Skip to content

Home

Unstructured is an open source service and/or SaaS that efficiently using machine learning extracts your data into usable text and images. It currently handles Plain text files (.txt/.text), PDFs (.pdf), Word Documents (.doc/.docx), PowerPoints (.ppt/.pptx), Images (.jpg/.jpeg), Emails (.eml/.msg), HTML (.html) and Markdown Files (.md).

The Unstructured core module is a simple API module that can be extended by any service.

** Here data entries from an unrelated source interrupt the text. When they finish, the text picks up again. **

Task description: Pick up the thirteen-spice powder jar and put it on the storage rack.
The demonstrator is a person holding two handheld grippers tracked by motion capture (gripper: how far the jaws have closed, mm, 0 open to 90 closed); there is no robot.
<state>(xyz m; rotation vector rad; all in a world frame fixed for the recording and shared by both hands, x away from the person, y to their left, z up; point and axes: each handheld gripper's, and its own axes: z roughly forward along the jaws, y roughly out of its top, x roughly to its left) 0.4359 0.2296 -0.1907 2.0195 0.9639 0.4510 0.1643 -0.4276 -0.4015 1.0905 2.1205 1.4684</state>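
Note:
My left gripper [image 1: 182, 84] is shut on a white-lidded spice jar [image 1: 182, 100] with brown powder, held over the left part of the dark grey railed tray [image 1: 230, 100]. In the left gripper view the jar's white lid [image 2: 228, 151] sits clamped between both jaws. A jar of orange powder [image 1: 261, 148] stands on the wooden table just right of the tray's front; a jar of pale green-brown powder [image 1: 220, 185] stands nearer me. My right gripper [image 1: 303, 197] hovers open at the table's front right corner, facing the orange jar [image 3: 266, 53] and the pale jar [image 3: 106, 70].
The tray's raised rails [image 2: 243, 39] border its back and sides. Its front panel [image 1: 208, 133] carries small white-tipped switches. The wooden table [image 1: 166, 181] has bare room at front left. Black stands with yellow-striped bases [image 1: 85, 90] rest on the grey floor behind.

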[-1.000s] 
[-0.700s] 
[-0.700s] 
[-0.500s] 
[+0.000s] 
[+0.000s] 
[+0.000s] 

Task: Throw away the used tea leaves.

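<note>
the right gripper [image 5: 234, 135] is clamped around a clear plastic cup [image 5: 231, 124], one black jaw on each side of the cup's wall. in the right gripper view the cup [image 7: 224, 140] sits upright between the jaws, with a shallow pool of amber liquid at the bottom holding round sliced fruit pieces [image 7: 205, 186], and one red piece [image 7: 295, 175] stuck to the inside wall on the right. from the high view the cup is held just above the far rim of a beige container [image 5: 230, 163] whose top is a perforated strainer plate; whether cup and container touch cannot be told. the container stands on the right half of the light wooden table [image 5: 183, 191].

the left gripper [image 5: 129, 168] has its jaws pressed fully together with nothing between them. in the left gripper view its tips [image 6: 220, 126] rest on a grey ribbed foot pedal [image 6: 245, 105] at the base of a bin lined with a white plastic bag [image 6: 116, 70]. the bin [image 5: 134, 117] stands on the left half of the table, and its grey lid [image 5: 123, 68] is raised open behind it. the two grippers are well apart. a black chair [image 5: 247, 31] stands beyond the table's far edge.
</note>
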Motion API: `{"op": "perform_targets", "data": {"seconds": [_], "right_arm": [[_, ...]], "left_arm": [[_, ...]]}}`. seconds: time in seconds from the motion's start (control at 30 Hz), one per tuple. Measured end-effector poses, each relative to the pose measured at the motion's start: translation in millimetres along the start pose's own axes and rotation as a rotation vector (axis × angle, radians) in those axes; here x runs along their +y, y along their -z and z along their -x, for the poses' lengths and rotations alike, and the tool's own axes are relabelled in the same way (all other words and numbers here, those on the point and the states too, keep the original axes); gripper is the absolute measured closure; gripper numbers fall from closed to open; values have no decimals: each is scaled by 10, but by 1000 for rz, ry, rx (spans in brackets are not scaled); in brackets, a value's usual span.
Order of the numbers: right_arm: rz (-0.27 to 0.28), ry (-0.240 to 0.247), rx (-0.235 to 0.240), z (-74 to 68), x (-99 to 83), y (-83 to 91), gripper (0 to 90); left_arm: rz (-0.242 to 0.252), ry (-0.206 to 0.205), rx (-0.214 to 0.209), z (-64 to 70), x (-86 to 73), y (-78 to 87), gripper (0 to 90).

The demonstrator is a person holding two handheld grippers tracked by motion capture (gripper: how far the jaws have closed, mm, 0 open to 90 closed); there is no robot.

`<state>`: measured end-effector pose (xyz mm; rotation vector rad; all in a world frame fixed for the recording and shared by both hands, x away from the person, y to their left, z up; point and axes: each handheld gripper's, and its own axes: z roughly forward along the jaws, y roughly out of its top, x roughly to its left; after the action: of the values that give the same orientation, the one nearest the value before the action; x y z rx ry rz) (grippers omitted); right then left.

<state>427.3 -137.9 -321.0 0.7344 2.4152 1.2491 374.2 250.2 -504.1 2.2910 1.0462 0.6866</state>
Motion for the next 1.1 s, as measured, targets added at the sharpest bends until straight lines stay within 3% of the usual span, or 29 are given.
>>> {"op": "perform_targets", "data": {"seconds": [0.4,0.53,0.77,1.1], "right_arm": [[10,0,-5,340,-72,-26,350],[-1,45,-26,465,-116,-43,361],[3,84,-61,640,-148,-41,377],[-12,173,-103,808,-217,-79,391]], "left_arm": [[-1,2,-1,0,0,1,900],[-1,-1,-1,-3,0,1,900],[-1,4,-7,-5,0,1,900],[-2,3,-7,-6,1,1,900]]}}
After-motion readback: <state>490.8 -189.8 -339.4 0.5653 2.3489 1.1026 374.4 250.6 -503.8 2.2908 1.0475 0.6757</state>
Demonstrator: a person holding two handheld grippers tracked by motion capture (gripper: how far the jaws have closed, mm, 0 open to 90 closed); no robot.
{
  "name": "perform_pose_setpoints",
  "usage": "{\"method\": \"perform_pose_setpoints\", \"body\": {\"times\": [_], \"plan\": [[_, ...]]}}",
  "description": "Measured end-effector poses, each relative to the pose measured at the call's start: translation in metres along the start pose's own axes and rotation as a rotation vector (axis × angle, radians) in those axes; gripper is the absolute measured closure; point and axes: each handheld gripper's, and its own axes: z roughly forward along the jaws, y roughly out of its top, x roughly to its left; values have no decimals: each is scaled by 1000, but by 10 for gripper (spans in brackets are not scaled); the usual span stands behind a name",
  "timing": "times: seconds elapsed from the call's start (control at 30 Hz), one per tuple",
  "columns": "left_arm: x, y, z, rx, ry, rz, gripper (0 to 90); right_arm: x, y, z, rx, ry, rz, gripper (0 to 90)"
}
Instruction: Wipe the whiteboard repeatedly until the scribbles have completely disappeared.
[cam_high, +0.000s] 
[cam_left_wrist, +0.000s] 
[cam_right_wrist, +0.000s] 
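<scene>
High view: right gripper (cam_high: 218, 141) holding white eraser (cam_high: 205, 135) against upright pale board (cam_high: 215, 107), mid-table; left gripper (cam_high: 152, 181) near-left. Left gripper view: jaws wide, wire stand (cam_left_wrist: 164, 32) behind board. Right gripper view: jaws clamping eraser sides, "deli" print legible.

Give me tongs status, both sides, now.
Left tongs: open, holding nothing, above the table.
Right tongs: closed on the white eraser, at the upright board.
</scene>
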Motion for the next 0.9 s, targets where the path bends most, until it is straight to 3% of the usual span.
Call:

This project comes with a submodule that can be used together with the AI Automators to take any of these type of files and fill a long formatted text or long plain text field with the structured content.

Features

  • Import txt, pdf, doc, ppt, jpg, eml, html,csv or md into a text field.
  • Output can in plain text, markdown or html.
  • With markdown and html, the images inside the document also gets extracted.
  • Extract tables from Excel, PDFs, Word Files, Images into a TableField.
  • Extract image from PDFs and Images into image fields via AI Automators.

Post-Installation

Visit admin/config/unstructured/settings to setup if you want to connect to your own Unstructured machine or the SaaS. If its the SaaS a api key is required for sure.

DDEV/Self-hosted

Roberto Peruzzo added a DDEV plugin that can be used as starting point to get it working locally. Check out https://github.com/robertoperuzzo/ddev-unstructured for instructions on how to set it up!

Additional Requirements

You need an Unstructured server or an account on the SaaS (or free trial).